Ok so just because there has never been a recorded incidence or air sneaking "IN" to an inflated tire doesn't necessarily mean it couldn't happen but as I understand it; the circumstances that would be needed is quite rare here on Earth. This means "one" car might have an issue but the rest of us should be fine. 

So yeah, even if in the "44" crowd, occasional airing up on the tires is needed. I wish I could say that I have added air less than a half dozen times since the early 90's (when tire pressure became important to me) but I didn't actually start tracking it until 2004 but discounting major intrusions of the screw variety, I have only added air "off schedule"  13 times and all 13 of those times was before I got my 40 kwh in February 2018.  But that was when I had my under 100 mile LEAF and my "trigger" point was 43 PSI.  Nowadays, I don't adjust until it gets to 40 PSI which is one reason why I haven't. I do adjust twice a year to account for Summer and Winter temperature changes but that is all. I guess my range concerns have "diminished"  😎

Spread The Work!

Ever wonder why birds fly in formation?  Its all about efficiency. If you had to flap your arms for weeks at a time, you would understand.  The lead bird faces the most resistance due to air currents.  When breaking that resistance, the bird creates a wake of lower air pressure where birds following are able to work much less to follow along.  Each bird takes its turn leading so no one isover fatigued and the entire group benefits.

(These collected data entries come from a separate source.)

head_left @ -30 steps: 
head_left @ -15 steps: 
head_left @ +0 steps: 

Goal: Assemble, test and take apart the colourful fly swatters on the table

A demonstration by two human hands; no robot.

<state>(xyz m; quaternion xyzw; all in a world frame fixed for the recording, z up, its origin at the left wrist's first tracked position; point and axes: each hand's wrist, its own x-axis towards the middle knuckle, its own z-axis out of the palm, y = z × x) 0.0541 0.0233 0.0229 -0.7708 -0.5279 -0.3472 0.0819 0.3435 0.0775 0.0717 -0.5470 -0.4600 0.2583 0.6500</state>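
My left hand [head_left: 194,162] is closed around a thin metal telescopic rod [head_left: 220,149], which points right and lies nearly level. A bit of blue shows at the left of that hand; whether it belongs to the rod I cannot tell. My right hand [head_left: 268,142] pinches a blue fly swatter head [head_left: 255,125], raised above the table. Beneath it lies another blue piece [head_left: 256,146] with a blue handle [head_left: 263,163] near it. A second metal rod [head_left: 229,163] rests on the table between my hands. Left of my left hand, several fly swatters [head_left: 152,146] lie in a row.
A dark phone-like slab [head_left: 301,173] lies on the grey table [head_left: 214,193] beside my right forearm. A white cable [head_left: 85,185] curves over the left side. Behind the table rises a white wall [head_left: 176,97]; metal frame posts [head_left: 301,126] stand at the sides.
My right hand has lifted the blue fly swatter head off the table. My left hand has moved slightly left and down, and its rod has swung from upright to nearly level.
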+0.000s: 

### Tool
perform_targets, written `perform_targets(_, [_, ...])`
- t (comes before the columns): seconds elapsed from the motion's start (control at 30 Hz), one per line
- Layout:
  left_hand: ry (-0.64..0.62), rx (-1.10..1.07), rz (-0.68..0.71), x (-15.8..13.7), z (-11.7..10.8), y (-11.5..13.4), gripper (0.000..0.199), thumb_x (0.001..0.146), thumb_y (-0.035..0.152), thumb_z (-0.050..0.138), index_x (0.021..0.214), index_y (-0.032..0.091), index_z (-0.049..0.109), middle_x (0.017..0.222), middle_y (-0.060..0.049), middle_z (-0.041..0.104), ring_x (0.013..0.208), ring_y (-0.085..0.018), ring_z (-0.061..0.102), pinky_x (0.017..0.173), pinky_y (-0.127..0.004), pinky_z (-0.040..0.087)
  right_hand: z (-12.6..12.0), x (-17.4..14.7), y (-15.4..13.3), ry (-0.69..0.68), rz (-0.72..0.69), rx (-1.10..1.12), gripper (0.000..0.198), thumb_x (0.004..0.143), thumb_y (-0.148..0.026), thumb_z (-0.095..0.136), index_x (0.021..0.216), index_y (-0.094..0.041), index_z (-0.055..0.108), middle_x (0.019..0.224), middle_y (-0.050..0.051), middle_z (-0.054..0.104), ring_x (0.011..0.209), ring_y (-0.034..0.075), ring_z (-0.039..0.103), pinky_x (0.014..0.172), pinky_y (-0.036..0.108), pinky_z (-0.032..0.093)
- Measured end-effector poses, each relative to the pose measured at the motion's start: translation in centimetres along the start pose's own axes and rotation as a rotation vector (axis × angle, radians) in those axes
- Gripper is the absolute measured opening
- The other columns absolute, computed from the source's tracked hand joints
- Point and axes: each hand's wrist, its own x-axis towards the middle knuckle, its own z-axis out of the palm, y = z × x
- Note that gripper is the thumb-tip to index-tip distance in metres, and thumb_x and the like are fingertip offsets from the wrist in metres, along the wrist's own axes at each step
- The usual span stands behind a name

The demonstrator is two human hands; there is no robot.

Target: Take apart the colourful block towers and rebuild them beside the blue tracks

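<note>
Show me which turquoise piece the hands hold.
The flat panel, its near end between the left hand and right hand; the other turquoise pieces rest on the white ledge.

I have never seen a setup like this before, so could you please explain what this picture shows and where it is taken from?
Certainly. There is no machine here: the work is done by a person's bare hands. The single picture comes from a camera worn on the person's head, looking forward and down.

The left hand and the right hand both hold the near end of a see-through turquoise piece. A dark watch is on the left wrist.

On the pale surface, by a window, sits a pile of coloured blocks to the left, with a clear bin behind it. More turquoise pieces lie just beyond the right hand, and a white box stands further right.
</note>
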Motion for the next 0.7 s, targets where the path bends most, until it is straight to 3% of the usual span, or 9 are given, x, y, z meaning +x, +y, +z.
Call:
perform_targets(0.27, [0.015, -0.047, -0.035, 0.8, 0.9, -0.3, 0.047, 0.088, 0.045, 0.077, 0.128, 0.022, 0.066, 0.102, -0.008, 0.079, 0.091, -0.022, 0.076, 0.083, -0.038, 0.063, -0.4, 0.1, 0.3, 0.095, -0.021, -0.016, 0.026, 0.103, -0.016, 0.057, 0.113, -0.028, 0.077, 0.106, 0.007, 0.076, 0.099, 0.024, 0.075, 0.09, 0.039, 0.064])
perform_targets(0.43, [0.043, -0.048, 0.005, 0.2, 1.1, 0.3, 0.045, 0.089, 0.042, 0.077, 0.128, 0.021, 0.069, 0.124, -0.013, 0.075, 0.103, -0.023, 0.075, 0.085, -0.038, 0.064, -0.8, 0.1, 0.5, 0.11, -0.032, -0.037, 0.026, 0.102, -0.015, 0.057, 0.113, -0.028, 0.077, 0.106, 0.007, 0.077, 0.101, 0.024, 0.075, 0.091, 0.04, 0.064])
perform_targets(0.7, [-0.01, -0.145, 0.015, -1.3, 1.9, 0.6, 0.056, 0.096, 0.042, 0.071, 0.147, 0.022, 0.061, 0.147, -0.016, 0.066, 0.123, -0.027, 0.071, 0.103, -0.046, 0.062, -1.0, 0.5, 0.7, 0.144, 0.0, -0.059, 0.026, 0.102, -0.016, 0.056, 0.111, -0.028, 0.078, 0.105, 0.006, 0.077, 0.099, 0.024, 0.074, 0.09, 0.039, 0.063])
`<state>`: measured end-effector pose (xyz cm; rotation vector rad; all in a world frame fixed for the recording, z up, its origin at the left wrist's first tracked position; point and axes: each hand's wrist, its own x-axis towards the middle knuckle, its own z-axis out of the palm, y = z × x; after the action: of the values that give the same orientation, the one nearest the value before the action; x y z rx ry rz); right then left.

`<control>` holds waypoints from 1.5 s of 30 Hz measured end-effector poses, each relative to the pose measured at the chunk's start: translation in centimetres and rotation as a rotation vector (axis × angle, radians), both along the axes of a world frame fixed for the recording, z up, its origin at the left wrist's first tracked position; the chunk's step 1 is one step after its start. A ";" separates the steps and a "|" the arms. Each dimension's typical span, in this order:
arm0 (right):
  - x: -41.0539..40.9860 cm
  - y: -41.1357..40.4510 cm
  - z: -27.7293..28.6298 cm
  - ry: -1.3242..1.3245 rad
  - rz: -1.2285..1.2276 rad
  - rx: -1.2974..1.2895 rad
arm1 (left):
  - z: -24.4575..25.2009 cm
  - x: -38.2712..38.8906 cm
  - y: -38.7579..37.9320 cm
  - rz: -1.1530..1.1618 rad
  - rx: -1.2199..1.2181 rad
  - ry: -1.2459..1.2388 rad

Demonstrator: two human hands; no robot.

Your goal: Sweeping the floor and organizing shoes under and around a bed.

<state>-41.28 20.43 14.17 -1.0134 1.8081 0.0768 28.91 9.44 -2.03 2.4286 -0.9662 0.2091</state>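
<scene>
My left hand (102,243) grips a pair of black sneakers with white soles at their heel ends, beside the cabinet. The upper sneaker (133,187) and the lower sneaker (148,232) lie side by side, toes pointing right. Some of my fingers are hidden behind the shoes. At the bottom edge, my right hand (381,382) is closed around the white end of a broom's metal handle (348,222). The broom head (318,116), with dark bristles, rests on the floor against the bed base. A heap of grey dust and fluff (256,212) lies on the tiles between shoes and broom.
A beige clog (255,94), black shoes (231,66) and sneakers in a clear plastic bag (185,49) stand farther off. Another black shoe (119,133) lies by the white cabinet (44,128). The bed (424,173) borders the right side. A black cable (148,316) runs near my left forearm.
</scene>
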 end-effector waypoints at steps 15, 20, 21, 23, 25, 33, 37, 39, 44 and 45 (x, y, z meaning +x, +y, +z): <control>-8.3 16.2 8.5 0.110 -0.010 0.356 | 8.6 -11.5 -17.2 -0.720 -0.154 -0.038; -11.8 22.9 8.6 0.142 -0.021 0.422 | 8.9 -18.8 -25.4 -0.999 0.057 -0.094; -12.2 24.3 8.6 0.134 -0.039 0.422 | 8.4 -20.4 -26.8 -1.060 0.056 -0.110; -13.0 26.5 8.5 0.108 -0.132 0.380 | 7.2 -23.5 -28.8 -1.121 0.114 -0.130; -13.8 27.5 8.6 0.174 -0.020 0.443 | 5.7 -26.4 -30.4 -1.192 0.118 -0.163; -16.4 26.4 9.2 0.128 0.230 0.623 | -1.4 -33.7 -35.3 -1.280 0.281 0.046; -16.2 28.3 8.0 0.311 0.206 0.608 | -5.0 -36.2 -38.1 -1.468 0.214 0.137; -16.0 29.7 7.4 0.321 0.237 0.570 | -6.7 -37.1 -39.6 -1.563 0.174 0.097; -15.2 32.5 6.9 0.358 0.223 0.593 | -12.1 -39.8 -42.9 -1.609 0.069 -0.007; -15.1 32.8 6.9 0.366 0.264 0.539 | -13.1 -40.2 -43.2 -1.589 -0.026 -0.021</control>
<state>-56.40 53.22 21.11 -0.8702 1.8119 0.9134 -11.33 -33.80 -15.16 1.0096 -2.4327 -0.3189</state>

Your tires also see this imbalance. Your front tires guides your car. This means all the inertia your car has is applied to the tire every time you change direction (which in the case of the typical WA freeway driver is every .4 seconds!) which means they wear out faster. They are also the drive wheels and as we know, the new LEAF will spin them tires like crazy. So I would be amiss if rotation was not mentioned.  To get the best tire life, you should rotate your tires regularly. 

So the only real question is how often? The answer is "often enough to maximize tire wear but not often enough to be an inconvenience"  Now what this doesn't mean is rotate them when its convenient. It means setting a schedule based on something.  The easiest way is by mileage interval. The LEAF even has a maintenance setting where you can set reminders to rotate when a certain mileage is obtained. 

Since I average 15,000 miles a year, I rotate every... 4, 5, or 6,000 miles.  Why so inconsistent? 

Miles are only equal in length. The wear on the tires is not. Freeway driving provides a lot less wear on the tires.  A good example would be Steve Marsh; the "100,000 Mile LEAFer" whose OEM tires lasted him over 70,000 miles! And he kept his tire pressures between 38 and 39 PSI so not even an "extremer" 

So based on that; in Summer, I rotate every 6,000 miles due to a MUCH greater portion of freeway driving due to road tripping. In Winter, its more around town driving which wears out tires faster so it 4,000 miles so it averages to 5,000 miles a year.  How you do it is up to you but do it!